REQUIRED WORK:
Only the lines from the one holding "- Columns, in" through the end of the records below are to be reproduced exactly, and pictures are to be omitted.

INFORMATION SUPPLIED:
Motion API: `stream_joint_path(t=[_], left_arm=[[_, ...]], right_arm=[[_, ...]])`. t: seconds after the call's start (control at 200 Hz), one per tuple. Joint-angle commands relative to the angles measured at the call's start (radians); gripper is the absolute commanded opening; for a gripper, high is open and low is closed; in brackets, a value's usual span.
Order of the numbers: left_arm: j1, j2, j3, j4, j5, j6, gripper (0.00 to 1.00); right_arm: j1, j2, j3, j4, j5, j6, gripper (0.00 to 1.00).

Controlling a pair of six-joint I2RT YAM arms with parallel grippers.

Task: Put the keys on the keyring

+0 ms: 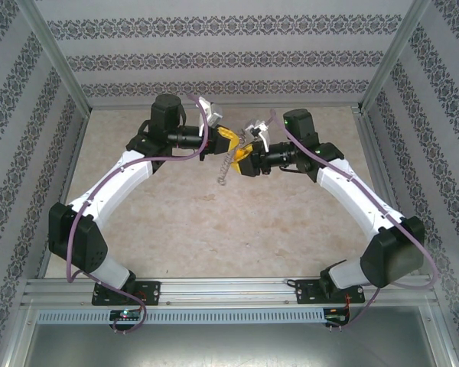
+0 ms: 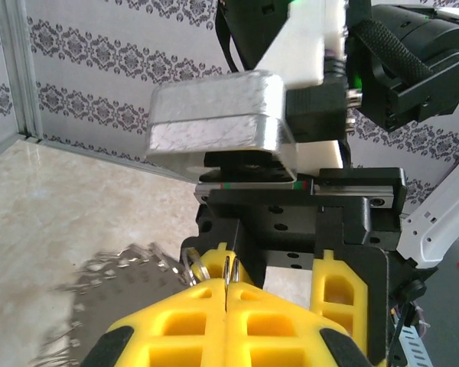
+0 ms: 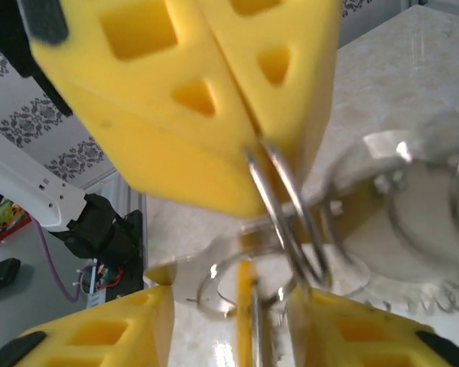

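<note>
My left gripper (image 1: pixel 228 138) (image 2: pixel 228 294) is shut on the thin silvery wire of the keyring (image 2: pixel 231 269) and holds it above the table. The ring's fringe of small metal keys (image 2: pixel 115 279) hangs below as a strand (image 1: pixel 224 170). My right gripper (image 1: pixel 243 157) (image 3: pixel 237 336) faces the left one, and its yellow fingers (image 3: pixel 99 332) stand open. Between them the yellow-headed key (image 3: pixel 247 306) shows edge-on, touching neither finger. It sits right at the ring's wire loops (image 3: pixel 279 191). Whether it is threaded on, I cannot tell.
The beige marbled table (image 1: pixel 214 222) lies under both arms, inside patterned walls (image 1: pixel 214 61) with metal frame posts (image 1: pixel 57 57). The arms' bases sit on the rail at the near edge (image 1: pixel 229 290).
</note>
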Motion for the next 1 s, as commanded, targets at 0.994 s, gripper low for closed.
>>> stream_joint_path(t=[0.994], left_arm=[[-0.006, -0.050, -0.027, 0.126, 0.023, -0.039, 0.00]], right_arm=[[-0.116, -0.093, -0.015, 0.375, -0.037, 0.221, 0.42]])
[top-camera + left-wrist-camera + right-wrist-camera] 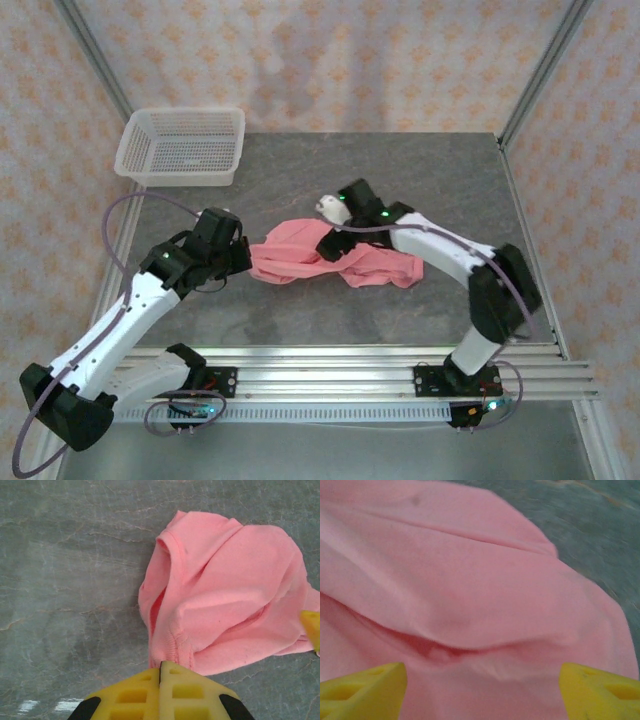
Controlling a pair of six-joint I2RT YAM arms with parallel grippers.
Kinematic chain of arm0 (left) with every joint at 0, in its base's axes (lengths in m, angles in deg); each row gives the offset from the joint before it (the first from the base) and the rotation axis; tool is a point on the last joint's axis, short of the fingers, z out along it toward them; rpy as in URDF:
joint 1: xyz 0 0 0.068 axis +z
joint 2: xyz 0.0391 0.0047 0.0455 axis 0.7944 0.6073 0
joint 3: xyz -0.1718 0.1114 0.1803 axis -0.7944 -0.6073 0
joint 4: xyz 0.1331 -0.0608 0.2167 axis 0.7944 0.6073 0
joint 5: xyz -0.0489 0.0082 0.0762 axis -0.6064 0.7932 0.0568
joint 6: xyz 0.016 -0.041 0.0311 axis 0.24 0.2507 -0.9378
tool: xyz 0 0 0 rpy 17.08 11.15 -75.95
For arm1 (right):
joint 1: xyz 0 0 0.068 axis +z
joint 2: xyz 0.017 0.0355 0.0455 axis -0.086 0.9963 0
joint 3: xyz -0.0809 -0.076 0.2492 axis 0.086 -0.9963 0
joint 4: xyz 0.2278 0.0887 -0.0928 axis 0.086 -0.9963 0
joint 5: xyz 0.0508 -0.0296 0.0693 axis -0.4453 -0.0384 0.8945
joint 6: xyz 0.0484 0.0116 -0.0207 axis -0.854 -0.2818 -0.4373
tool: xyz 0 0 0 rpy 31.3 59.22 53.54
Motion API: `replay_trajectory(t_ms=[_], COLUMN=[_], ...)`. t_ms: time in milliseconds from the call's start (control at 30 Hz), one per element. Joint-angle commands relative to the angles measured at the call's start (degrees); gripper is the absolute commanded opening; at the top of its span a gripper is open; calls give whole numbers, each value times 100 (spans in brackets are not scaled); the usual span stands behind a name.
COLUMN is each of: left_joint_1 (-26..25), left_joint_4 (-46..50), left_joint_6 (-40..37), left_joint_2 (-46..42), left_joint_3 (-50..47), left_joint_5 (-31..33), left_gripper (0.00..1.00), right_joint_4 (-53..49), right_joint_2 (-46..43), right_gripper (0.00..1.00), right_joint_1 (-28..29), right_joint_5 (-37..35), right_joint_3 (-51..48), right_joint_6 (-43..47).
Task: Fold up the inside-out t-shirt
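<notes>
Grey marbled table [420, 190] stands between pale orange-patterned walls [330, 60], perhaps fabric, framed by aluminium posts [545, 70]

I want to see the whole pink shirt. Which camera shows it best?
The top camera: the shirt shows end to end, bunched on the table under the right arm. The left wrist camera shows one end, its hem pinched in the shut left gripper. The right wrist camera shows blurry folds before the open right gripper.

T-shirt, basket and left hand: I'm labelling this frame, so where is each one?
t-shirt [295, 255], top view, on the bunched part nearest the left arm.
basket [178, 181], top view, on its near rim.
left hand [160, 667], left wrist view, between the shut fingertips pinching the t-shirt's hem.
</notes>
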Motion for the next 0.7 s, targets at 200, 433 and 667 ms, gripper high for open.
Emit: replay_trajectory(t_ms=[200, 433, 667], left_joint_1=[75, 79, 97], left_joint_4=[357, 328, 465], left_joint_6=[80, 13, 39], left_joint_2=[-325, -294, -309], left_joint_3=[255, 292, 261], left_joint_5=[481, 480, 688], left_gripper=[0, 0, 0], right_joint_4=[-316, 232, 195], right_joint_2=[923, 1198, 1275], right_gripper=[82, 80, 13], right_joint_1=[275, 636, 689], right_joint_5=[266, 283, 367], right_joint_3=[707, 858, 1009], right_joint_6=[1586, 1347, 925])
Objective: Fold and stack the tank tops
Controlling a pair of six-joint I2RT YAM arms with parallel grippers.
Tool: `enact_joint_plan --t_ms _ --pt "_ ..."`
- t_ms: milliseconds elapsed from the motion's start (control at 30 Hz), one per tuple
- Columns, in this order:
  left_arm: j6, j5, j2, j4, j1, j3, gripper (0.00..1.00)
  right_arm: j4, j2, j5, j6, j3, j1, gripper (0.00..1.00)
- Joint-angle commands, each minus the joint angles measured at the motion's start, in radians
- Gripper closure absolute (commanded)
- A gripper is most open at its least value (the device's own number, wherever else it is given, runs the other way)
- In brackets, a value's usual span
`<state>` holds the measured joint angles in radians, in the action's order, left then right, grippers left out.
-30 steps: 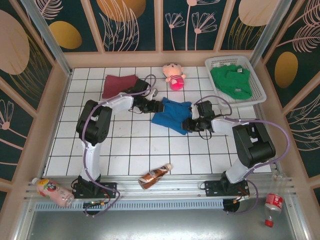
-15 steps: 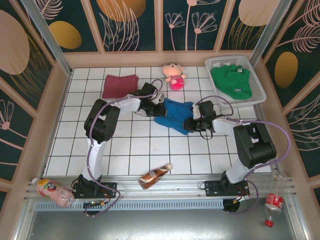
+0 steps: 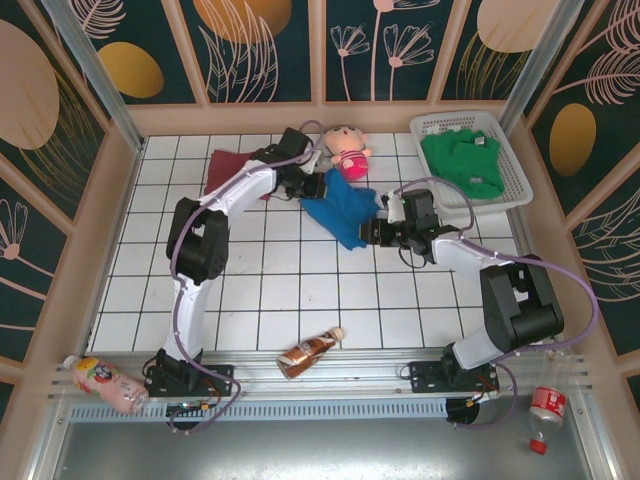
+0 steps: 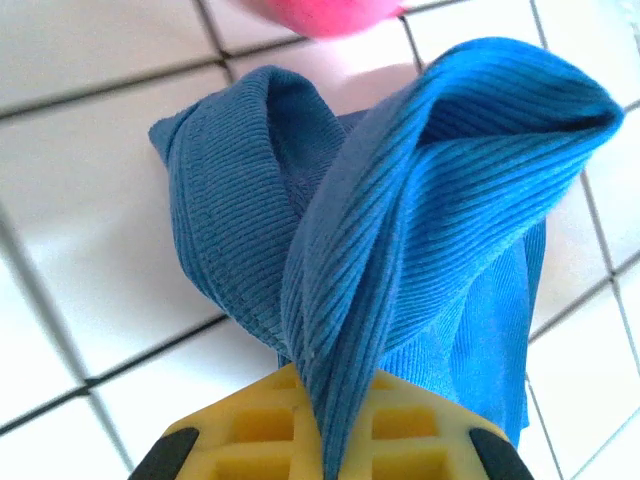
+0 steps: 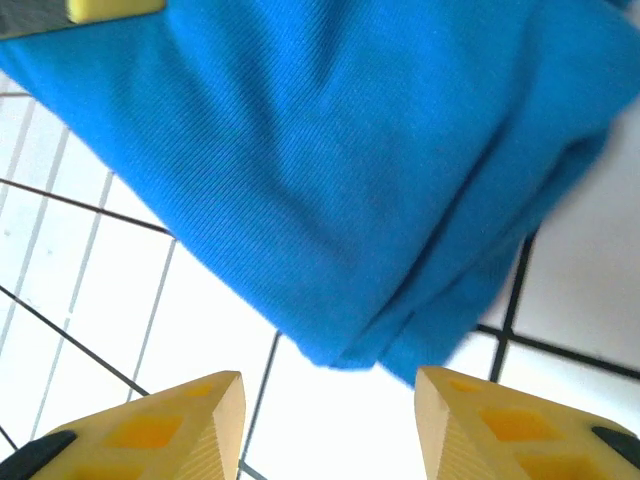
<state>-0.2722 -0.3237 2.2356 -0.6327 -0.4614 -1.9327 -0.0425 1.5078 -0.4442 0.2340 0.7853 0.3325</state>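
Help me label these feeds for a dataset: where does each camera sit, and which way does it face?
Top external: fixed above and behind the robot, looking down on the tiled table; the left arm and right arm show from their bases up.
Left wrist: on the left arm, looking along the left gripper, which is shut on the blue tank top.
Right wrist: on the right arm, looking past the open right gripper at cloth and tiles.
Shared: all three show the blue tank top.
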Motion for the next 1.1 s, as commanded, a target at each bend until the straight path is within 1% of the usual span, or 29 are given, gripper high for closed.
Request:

SOLUTION TO THIS EXERCISE:
- Columns, in this order:
  left_arm: j6, j5, j2, j4, j1, j3, gripper (0.00..1.00)
  right_arm: j4, j2, j5, j6, j3, j1, gripper (0.00..1.00)
- Joint-angle commands, each minus the joint angles measured at the motion's start, in radians
- Gripper closure absolute (commanded)
- A gripper is most open at its least value (the device's own number, wherever else it is given, runs the other way)
- In brackets, a value's usual span
`<state>` holds the measured joint angles in radians, in the action's order, left then right, grippers left out.
-30 steps: 
-15 steps: 
+0 steps: 
+0 steps: 
+0 steps: 
<state>-0.2722 -0.3237 2.2356 -0.6327 -0.4614 -1.9327 -0.0425 1.5078 -0.4442 0.2340 0.7853 0.3325</state>
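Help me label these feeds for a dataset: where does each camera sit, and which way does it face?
Top external: fixed above and behind the robot, looking down on the tiled table; the left arm and right arm show from their bases up.
Left wrist: on the left arm, looking along the left gripper, which is shut on the blue tank top.
Right wrist: on the right arm, looking past the open right gripper at cloth and tiles.
Shared: all three show the blue tank top.
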Motion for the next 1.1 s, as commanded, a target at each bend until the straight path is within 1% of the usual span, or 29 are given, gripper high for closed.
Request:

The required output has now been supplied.